Megan and I spent most of the day Monday with Sipho at Ngangelizwe Clinic pleading with nurses and doctors to help rehydrate him and make a plan for further treatment. We ended up seeing a kind doctor who gave Sipho a liter of fluid and us instructions to run further tests in the coming days. Jenny picked Sipho up from the clinic and drove him home. He insisted on walking up to his tin house, painted a pale pink, that sits on the edge of a hill beside the clinic. Jenny received a call from his oldest child at around six in the evening, in the middle of a torrential rainstorm, to say that he was gone.
Sipho’s partner Pamela, and his three children have also come to mean a great deal to me as I’ve gotten to know them through the clinic and tutoring after school. They have lost a significant piece of their family, and the larger community feels that loss as well. I am struggling to reconcile my feelings surrounding this loss and the awful pain and hunger Sipho felt in the days and weeks before his death.

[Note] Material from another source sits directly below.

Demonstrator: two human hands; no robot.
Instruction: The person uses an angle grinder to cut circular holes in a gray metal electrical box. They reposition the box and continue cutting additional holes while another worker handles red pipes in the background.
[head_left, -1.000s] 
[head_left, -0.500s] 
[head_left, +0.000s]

A new friend, Mary-Ann Carpenter, shared this prayer with Megan and me Saturday evening while we were in Durban last weekend. The Carpenter family is a living example of how reconciliation and beauty can come out of brokenness and despair. It has come to mind many times this week.
We struggle, we grow weary, we grow tired. We are exhausted, we are distressed, we despair. We give up, we fall down, we let go.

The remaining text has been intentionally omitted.